Groundwater is a fundamental natural resource in the United States, representing a significant portion of the nation’s fresh water supply. This water exists underground in saturated zones, filling the pores and fractures within materials like sand, gravel, and rock. These water-bearing rock formations are known as aquifers, which act as naturally occurring reservoirs. The upper boundary of this saturated zone is called the water table.
Groundwater for Agricultural Irrigation
Groundwater withdrawal for agricultural irrigation represents the largest volume use of this resource across the country. Farmers rely heavily on aquifers to sustain crop production, particularly in arid regions where rainfall is insufficient. Approximately 54% of all irrigation water applied on US farms comes from groundwater sources, pumped from on-farm wells. This consistent water source allows for the cultivation of high-value crops that might otherwise fail due to drought.
Irrigation is especially concentrated in regions overlaying major aquifers, such as the High Plains Aquifer system, which includes the Ogallala Aquifer. This reservoir stretches across eight states and supports a large portion of all US irrigated land. Groundwater from the Ogallala is essential for growing major crops like corn, cotton, wheat, and soybeans. However, the water extraction rate often exceeds the natural rate of replenishment, creating a sustainability concern for future food production.
In the Texas High Plains, over 95% of irrigation water is extracted from groundwater, demonstrating the dependence of the local economy on this supply. Groundwater also provides supplemental water during dry spells in more humid environments, which helps stabilize crop yields. The reliance on this resource has increased significantly since the mid-20th century, driven by the adoption of large-scale irrigation technology like center-pivot systems.
Supplying Public Water Systems
Groundwater serves as a major source for public water systems, which treat and distribute drinking water to homes and businesses. Nearly 40% of the water used by these public supply systems is withdrawn from underground sources.

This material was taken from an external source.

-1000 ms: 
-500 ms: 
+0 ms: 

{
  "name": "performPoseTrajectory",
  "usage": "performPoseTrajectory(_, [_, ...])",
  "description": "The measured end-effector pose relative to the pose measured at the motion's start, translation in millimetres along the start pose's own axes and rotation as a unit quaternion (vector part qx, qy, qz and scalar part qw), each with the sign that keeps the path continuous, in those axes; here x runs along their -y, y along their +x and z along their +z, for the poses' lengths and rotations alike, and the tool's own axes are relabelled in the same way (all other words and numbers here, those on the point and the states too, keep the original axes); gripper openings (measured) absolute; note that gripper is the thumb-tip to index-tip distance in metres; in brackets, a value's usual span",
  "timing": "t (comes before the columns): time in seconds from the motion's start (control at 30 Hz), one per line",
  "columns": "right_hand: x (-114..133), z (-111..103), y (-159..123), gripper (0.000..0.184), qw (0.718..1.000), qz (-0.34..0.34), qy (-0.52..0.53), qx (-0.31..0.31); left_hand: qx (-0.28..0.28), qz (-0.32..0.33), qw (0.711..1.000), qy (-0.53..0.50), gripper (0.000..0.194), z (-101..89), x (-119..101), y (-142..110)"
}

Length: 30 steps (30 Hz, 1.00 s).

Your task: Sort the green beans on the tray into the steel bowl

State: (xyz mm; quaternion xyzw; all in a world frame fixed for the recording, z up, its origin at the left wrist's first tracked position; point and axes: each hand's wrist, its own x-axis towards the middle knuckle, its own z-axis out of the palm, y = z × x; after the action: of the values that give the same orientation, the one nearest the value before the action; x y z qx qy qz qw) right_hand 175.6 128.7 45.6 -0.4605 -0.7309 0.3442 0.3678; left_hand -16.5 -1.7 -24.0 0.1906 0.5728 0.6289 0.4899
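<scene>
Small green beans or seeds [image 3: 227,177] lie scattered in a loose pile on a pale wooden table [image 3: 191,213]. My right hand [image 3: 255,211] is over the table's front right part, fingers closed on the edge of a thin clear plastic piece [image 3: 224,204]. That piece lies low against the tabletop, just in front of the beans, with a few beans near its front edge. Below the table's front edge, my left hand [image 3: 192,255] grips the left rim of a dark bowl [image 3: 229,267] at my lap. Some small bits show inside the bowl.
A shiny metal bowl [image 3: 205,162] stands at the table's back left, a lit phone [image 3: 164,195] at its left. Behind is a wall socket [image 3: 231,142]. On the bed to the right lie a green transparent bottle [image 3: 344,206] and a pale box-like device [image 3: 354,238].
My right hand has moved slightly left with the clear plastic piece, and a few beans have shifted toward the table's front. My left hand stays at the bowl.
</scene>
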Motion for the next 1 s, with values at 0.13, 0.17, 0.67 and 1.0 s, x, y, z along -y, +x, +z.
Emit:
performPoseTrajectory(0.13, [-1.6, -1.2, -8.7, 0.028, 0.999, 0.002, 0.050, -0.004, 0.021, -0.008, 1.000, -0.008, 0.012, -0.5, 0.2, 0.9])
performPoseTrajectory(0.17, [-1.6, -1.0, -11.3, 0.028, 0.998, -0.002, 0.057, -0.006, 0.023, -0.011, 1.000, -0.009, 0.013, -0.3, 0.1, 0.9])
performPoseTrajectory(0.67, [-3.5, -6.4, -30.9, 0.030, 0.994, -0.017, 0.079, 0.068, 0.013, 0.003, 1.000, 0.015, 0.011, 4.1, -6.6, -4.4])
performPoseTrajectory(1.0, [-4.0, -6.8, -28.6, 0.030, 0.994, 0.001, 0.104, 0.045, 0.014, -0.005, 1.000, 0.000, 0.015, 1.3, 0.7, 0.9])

These systems use large-capacity wells to pump water from aquifers to centralized treatment plants. The water is then processed to meet safety standards before being channeled through distribution networks.
The use of groundwater for public supply is governed by the Safe Drinking Water Act (SDWA). This act mandates that the Environmental Protection Agency (EPA) set national water quality standards. This regulatory oversight ensures that water delivered through public systems is monitored for contaminants, including microorganisms, chemicals, and radionuclides. Approximately 90 million American residents are served by community water systems that rely on groundwater.
The natural filtering capacity of the soil and rock layers often means groundwater requires less extensive treatment compared to surface water sources. This inherent quality makes it a reliable and cost-effective source for municipal use. However, the depth of the well and the geological composition of the aquifer determine the specific water quality and necessary purification processes.
Industrial and Power Generation Needs
The industrial sector and energy producers rely on groundwater for a variety of large-scale operations. Manufacturing processes, such as those in the chemical, paper, and metal industries, use groundwater for processing, washing, and cleaning products. The quality and consistent temperature of groundwater make it valuable for these industrial applications.
A significant portion of groundwater is directed toward the cooling systems of thermoelectric power plants, which generate electricity using coal, nuclear, or natural gas. These facilities withdraw substantial volumes of water to cool steam after it has turned the turbines. In arid regions like the Southwest, where surface water is scarce, power plants often rely on aquifers for this cooling process.
It is important to differentiate between water withdrawal and consumption in this sector. While thermoelectric power is a major water user by volume withdrawn, only a small fraction is “consumptive,” meaning it is lost to the atmosphere through evaporation. The majority of the withdrawn water is returned to the environment, though it is often warmer, which can impact local surface water ecosystems.
Private Well Use
Beyond centralized public water systems, groundwater is the sole source of water for millions of self-supplied domestic users, primarily in rural areas. Over 13 million households, representing more than 43 million Americans, rely on private wells for their drinking, cooking, and sanitation needs. These individual wells tap directly into local aquifers, providing a decentralized source of household water.
The regulatory environment for private wells differs significantly from that of public systems. The EPA does not regulate private wells under the Safe Drinking Water Act, meaning the well owner is solely responsible for ensuring the safety and quality of their water. This lack of federal oversight necessitates that owners perform their own regular testing for contaminants.